Copy, in full, each line of the material that holds the word "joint".
────────────────
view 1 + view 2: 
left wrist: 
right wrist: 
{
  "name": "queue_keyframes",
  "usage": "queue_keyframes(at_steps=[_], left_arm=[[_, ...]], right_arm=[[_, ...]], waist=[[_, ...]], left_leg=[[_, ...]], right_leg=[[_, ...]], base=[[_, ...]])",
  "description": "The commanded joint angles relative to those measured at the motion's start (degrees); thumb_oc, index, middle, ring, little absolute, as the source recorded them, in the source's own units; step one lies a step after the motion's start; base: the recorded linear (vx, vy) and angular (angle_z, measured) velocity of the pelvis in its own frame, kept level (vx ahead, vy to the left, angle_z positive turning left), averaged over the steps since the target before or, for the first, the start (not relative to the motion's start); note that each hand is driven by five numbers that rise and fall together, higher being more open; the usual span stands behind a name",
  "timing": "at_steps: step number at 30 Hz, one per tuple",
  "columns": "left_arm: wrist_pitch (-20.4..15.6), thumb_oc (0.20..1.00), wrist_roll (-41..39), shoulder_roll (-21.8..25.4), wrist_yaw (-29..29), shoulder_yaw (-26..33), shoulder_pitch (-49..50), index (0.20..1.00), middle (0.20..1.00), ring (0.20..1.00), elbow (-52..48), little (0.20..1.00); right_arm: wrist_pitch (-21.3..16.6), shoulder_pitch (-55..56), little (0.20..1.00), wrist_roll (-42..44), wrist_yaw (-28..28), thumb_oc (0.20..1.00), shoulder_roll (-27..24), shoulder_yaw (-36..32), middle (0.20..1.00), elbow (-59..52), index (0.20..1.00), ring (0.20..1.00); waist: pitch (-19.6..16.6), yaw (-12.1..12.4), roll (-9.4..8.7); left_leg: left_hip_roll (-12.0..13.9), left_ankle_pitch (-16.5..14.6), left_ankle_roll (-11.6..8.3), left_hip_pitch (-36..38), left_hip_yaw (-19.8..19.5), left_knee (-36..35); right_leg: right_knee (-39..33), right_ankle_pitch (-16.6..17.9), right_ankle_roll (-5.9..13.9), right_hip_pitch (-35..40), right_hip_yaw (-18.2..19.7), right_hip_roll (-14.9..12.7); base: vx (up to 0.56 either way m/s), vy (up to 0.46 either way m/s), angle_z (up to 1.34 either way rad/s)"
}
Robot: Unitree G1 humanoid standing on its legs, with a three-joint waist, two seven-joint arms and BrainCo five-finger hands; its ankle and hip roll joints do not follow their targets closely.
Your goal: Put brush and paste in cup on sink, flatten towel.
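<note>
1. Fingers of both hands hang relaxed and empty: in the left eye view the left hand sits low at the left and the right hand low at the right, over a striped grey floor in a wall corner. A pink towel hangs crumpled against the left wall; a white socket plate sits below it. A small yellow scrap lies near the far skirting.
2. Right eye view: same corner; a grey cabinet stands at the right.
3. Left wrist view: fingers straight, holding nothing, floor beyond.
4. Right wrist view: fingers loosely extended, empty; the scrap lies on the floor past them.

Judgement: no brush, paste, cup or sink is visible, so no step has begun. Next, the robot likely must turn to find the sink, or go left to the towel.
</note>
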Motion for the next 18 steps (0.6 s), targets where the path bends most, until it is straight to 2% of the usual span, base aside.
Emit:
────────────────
Response -
  "description": "The commanded joint angles relative to those measured at the motion's start (degrees); thumb_oc, index, middle, ring, little absolute, as the source recorded them, in the source's own units; step one lies a step after the motion's start; base: the recorded linear (vx, vy) and angular (angle_z, measured) velocity of the pelvis in its own frame, kept level (vx ahead, vy to the left, angle_z positive turning left), averaged over the steps since the target before or, for the first, the start (not relative to the motion's start); note that each hand is driven by five numbers that rise and fall together, higher being more open; the usual span stands behind a name",
Robot: Unitree G1 humanoid standing on its legs, with a three-joint waist, two seven-joint arms and BrainCo five-finger hands; its ankle and hip roll joints do not follow their targets closely.

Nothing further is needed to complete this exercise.